Le billet de Wright ne permet donc absolument pas de confirmer qu'il soit en possession de la clé privée de Satoshi, et contient des incohérences (comme l'utilisation de & au lieu de &&ici), et pose nombre de questions. Pourquoi avoir fourni une signature qui ne correspond pas au message, pire, une signature sans rapport avec la démonstration ? Est-ce une erreur de la part de Wright ? Est-ce une tentative de falsification, pensait-il que personne n'irait vérifier ?

Si la signature était valide, elle ne constituerait d'ailleurs pas une preuve irréfutable. Elle pourrait tout à fait avoir été créée par quelqu'un d'autre il y a des années, la clé privée aurait pu être volée, etc. Mais, en tout état de cause, ce serait quand même un bien meilleur début que le billet tarabiscoté de Wright.

Paroles, paroles

Pour prouver que l'on est en possession d'une clé privée, la méthode est pourtant triviale : il suffit de signer un message, n'importe quel message, choisi par un tiers avec cette clé privée. Gavin Andresen, sollicité sur Reddit, a assuré que c'est très exactement ce que Wright et lui auraient fait. Andresen aurait fourni un message (un chosen plaintext), que Wright aurait signé. La signature aurait été copiée sur une clé USB et vérifiée par Andresen sur une autre machine. Il n'aurait pas été autorisé à la conserver, pour éviter qu'il ne puisse la divulguer avant le jour J. Ce n'est pas forcément faux, mais ça semble quand même un peu léger. Comme le note très justement le cryptologue Nadim Kobeissi dans sa réponse à Gavin Andresen, « la cryptographie n'a pas été créée pour que nous nous croyions sur parole. Elle a été créée spécifiquement pour que nous n'ayons pas à le faire ».

Gavin Andresen est un personnage respecté, que peu suspectent de malhonnêteté. Les hypothèses vont donc bon train quant aux tours de passe-passe que Wright aurait pu utiliser pour manipuler Gavin Andresen, certaines étant très crédibles. La situation est tellement rocambolesque que, craignant même que ce dernier puisse avoir été « hacké », l'équipe Bitcoin aurait révoqué ses droits d'accès en écriture sur les dépôts de code source.

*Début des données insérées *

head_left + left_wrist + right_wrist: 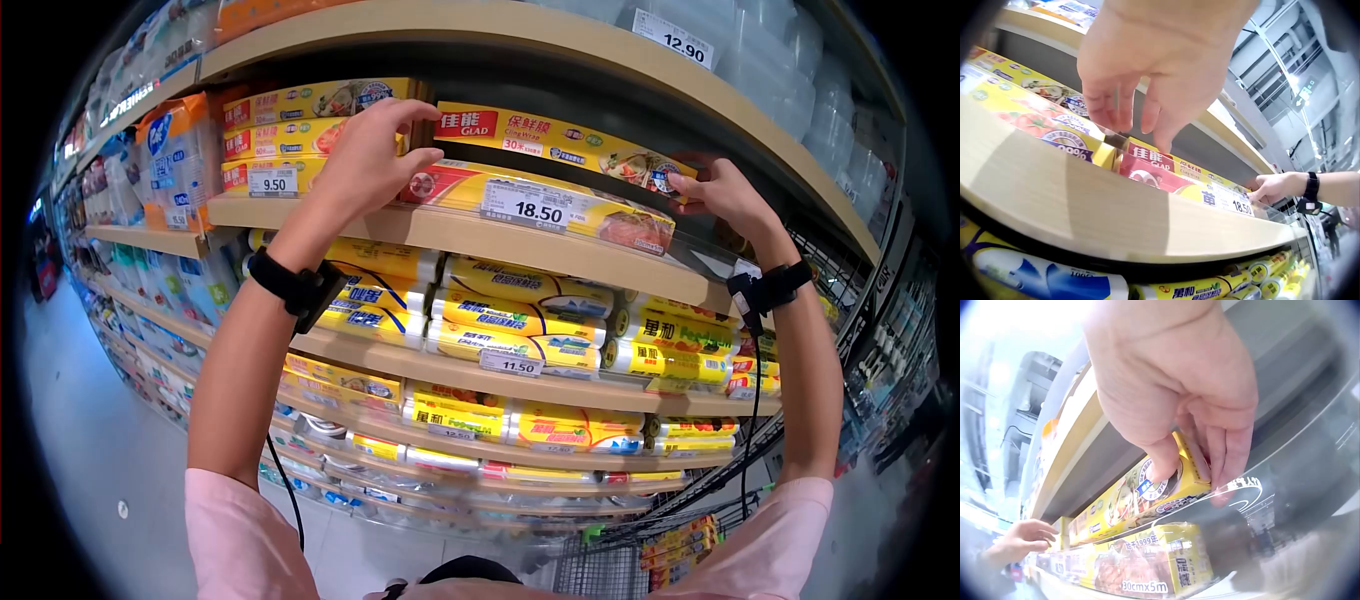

Si l'intention de Wright était de mettre le waï, c'est plutôt réussi. Pour le reste et mis à part le fait que certains journalistes, notamment de la BBC, devraient peut-être insister un peu sur le fact-checking (ou fournir la signature, s'ils l'ont à leur disposition), nous n'avons pas appris grand chose. Craig S. Wright est-il Satoshi Nakamoto ? Pour l'instant, nous n'en savons rien. Et on s'en fout un peu « en vrai », non ?

Nous verrons bien. En attendant, je laisse le mot de la fin à notre facétieux Jean-Paul national : « ceux qui me voient se fient rarement à ma parole : je dois avoir l'air trop intelligent pour la tenir ».